What you will do: For the records below, work out the number of lines holding "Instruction" and reply with only that.

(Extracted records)

BEGIN

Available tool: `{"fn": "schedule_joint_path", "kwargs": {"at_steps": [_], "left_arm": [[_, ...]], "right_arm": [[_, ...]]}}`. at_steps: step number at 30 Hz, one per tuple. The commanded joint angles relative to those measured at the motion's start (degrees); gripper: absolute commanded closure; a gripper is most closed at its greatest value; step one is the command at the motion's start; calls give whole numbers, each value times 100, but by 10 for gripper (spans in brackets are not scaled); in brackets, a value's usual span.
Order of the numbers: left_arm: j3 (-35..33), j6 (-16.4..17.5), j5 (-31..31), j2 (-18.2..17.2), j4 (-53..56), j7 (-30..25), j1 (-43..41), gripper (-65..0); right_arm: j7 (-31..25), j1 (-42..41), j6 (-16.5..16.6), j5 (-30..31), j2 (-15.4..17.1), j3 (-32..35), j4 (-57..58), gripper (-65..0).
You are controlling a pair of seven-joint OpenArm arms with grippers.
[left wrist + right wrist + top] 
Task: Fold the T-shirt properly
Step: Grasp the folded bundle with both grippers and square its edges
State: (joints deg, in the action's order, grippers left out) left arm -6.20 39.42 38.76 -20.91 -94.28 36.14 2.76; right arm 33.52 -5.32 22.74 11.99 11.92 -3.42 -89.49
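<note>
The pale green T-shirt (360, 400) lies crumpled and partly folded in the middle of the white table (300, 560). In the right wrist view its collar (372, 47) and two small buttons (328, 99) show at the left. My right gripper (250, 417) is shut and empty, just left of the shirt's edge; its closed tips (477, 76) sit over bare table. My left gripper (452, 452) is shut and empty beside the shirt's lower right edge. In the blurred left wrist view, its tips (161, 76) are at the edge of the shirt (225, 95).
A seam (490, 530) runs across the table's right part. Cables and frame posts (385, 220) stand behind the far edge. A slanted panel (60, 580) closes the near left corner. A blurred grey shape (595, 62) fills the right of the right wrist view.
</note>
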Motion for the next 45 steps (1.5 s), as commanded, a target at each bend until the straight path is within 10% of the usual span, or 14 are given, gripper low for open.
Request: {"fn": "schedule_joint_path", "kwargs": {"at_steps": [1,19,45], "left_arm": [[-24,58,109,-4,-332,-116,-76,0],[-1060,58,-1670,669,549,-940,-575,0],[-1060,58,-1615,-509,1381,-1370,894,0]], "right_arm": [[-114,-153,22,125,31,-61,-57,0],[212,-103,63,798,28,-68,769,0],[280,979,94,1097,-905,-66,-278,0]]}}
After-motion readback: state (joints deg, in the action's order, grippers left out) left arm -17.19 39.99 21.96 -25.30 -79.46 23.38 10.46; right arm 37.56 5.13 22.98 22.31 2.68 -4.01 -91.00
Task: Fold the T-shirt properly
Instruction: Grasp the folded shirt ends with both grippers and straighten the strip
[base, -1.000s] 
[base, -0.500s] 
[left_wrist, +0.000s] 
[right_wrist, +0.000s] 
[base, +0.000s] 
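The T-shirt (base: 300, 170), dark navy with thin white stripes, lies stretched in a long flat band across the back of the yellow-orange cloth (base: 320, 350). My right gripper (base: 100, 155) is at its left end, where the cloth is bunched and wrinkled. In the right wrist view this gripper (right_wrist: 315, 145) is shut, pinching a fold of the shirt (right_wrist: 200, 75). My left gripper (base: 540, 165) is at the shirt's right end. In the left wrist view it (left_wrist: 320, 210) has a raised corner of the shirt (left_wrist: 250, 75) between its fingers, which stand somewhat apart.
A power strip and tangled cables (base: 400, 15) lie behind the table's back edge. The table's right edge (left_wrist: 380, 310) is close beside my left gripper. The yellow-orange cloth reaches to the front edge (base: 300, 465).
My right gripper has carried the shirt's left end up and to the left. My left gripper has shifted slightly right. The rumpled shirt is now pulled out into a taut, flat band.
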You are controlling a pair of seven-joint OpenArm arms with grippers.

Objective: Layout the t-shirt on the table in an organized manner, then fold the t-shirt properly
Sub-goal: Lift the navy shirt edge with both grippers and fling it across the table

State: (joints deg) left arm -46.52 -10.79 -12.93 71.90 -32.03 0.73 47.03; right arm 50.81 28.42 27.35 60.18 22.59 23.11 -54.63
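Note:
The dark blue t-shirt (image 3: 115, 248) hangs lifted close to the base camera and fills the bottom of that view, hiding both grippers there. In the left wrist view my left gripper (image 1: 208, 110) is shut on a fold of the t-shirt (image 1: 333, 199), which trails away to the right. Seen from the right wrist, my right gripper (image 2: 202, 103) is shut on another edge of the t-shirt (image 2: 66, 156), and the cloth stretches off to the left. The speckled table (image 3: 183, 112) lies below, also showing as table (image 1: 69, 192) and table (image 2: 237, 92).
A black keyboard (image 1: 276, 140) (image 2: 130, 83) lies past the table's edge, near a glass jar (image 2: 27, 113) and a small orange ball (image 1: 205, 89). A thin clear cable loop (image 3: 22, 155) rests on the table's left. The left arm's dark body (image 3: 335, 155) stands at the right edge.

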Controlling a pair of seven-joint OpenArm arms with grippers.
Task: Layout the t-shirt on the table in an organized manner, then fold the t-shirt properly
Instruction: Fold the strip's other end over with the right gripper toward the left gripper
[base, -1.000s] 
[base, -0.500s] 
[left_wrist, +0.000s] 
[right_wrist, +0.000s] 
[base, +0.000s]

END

Solution to the exercise: 2